(No, he’s not Danny’s cousin. Danny is HIS cousin!)
Currently the Vice-President of the Utah Film Critics Association, Richard D.W. Bonaduce was born and grew up in the village (yes, a village) of Audubon, Pennsylvania, in metropolitan Philadelphia just moments from Valley Forge, and named after John James Audubon, arguably the godfather of the modern environmentalist movement. Perhaps it was his scenic surroundings that began a life-long love of the outdoors.
After graduating from Bishop Kenrick High School but before heading to college, thinking there might be something to these newfangled devices known as computers Rich enrolled in a continuing education program to learn about these series of tubes; ultimately graduating with honors.
Ever the patriot, Rich joined the Army National Guard during Desert Shield, and was still in basic training/A.I.T when that escalated to Desert Storm. Concentrating on his training, he was part of the Honor Platoon in Basic; and in A.I.T. won the coveted Physical Training Award and also graduated with Honors. Although honorably discharged 9 years later, he will still answer to Sergeant on occasion.
His love of the outdoors (and a GIRL), enticed him into college out west. He graduated Cum Laud from Southern Utah University, receiving a Bachelor of Science in Communications (self-described as “a degree in BS”). By doubling his major and emphasizing both Journalism and Broadcasting, Rich knows his way around both sides of a camera. Rich reveled in the hands-on atmosphere at SUU, and worked in every position available in a newsroom. He also was a DJ on SUU’s radio station, and eventually became promotional manager, winning a Radio Club award for highest airtime sales. When not on the air, he wrote for the school newspaper, both as a reporter and music/movie critic. He was offered the editorial position twice; and he gives his many apologies still to this day to SUU’s Larry Baker for turning him down both times. When not being on TV, radio, or in the paper, he watched Star Trek, read comic books, and played drums in southern Utah staple Justice.
He also watched movies. A lot of movies.
After graduation, Rich cut his teeth (and his fingers now and again), in his home state on UMGA-TV 22, Upper Merion Township’s government access television station. After starting as a cameraman, within two years he had been promoted to senior editor, and had taken over much of the live direction duties. Ultimately, he became the anchor of UMGA-TV’s news program, and was also the host for their talk shows and emergency broadcasts.

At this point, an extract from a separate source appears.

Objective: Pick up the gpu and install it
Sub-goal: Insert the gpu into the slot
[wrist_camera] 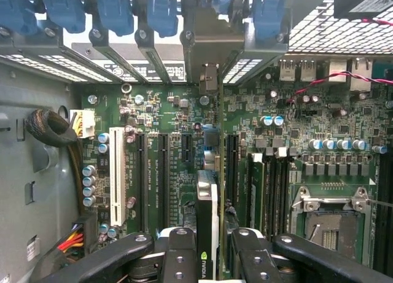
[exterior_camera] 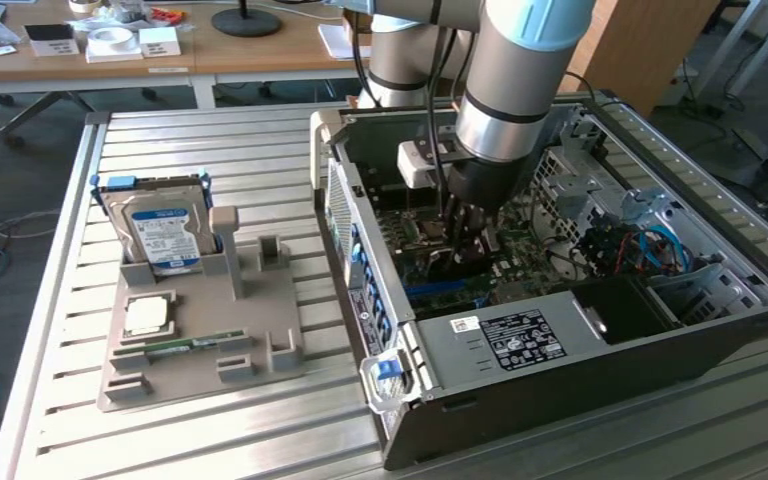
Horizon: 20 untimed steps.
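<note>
A slotted aluminium table [exterior_camera: 224, 430] was seen carrying an open computer case [exterior_camera: 704, 330] laid on its side, with a robot arm [exterior_camera: 518, 70] reaching straight down into it. To the exterior view's left of the case, a grey fixture tray [exterior_camera: 197, 385] was set out with a hard drive [exterior_camera: 160, 235] standing upright, a processor chip [exterior_camera: 148, 315] lying flat and a RAM stick [exterior_camera: 184, 347] nearer its front edge.

Inside the case, the green motherboard [wrist_camera: 295, 111] was shown in the wrist view, its long expansion slots [wrist_camera: 163, 172] running side by side. The gripper [wrist_camera: 212, 252] was closed on the gpu [wrist_camera: 207, 203], with one black finger [wrist_camera: 178, 252] pressed to each face. The gpu was held on edge, low over the motherboard among the slots, its far end close to the case's rear slot openings.

The pick-up was judged done and the installing under way; whether the card was seated in its slot could not be told. The gpu was seen edge-on as a thin card, pale and dark along its upper edge, with a small green logo near the fingers.
</note>
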Each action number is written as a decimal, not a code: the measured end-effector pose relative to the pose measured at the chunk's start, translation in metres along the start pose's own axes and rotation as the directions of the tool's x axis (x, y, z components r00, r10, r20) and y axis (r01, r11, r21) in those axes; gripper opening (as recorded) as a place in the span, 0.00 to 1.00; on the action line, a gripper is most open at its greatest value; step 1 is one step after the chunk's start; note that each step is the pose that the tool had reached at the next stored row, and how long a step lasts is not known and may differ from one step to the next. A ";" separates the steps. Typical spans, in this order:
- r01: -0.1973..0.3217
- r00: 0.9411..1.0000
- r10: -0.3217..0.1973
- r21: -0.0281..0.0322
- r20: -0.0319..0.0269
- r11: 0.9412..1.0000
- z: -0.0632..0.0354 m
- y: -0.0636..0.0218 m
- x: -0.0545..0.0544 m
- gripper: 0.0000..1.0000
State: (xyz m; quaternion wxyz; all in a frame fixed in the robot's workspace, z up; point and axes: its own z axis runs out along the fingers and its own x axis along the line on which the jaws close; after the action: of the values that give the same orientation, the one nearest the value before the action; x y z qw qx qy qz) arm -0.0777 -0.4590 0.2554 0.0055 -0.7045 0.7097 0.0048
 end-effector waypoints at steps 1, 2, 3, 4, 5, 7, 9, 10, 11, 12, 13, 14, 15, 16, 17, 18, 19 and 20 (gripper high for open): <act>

Years later, he was back west with co-weather guy Mitch English, to dole out various tidbits on Utah’s WB. When not dancing with himself during their regular weather breaks, Rich could be heard playing his drum set (from miles way, actually), in various local bands such as Rawhide and Areola 51.
Moving from weather anchor to promotions, Rich worked at WB through their change to CW, and then though their merging with sister station KUTV. In between on-air activities, Rich edited the promos seen on CW30, and was promoted to Marketing Coordinator, taking a special interest in the Movie Previews. Along the way, he met Tony Toscano of Talking Pictures’ fame, and soon joined Talking Pictures as co-producer and co-host. After nearly three years and 150 shows, Rich then went to work for TechMedia Network where his product reviews can be seen via TopTenReports.He also co-hosts "Critical Mass", a SLC-based blockbuster movie-review show with a soft Indie center.
And although Rich is not a member of The Hair Club For Men (he’s working on that, actually), he is involved with several outdoor organizations dedicated to causes ranging from converting old railways into bike trails, to finally closing the hole in the ozone once and for all (his latest attempt using Elmer’s Glue). However there’s not a chance in hell that he is a member of The National Weather Association or the American Meteorology Society, even with that ol’ WB weather gig. But he has continued to play drums in various bands when time allows, such as Vivian’s Way, The Jim Huish Band, and most recently Jackwagon.
Rich Bonaduce is not available for games of pick-up basketball; he only looks tall on TV.